(Source information begins)

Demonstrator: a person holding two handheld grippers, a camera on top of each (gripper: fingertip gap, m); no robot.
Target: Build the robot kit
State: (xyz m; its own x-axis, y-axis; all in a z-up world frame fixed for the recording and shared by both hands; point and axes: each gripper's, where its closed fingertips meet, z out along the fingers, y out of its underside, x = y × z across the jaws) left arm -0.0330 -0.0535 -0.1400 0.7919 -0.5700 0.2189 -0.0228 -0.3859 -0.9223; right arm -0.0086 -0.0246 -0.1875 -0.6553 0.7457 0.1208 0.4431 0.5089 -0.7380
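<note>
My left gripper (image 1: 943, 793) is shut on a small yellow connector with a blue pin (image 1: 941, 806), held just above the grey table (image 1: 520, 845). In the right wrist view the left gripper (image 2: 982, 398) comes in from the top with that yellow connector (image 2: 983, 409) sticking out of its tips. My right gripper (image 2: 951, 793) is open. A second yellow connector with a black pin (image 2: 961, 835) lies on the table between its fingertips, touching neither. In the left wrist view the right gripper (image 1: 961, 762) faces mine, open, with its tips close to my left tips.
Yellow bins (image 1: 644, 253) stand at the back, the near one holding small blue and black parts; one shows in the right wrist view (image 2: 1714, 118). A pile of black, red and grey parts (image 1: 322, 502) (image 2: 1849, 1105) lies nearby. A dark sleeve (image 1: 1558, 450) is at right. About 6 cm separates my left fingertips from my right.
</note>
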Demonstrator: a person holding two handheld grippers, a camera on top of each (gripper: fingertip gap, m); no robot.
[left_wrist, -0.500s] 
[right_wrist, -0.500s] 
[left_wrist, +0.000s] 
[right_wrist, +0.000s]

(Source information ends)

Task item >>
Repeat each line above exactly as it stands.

Solved exercise >>
Demonstrator: a person holding two handheld grippers, a camera on top of each (gripper: fingertip gap, m); no robot.
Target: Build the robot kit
State: (xyz m; its own x-axis, y-axis; all in a z-up world frame fixed for the recording and shared by both hands; point and axes: each gripper's, where its closed fingertips meet, z out along the fingers, y out of its underside, x = y × z across the jaws) left arm -0.0330 -0.0535 -0.1400 0.7919 -0.5700 0.2189 -0.0228 -0.3859 -0.9223; right arm -0.0086 -0.0246 -0.1875 -0.6553 0.7457 0.1208 0.4431 0.5089 -0.7380
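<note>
My left gripper (image 1: 943, 793) is shut on a small yellow connector with a blue pin (image 1: 941, 806), held just above the grey table (image 1: 520, 845). In the right wrist view the left gripper (image 2: 982, 398) comes in from the top with that yellow connector (image 2: 983, 409) sticking out of its tips. My right gripper (image 2: 951, 793) is open. A second yellow connector with a black pin (image 2: 961, 835) lies on the table between its fingertips, touching neither. In the left wrist view the right gripper (image 1: 961, 762) faces mine, open, with its tips close to my left tips.
Yellow bins (image 1: 644, 253) stand at the back, the near one holding small blue and black parts; one shows in the right wrist view (image 2: 1714, 118). A pile of black, red and grey parts (image 1: 322, 502) (image 2: 1849, 1105) lies nearby. A dark sleeve (image 1: 1558, 450) is at right. About 6 cm separates my left fingertips from my right.
</note>
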Demonstrator: a person holding two handheld grippers, a camera on top of each (gripper: fingertip gap, m); no robot.
[left_wrist, -0.500s] 
[right_wrist, -0.500s] 
[left_wrist, +0.000s] 
[right_wrist, +0.000s]

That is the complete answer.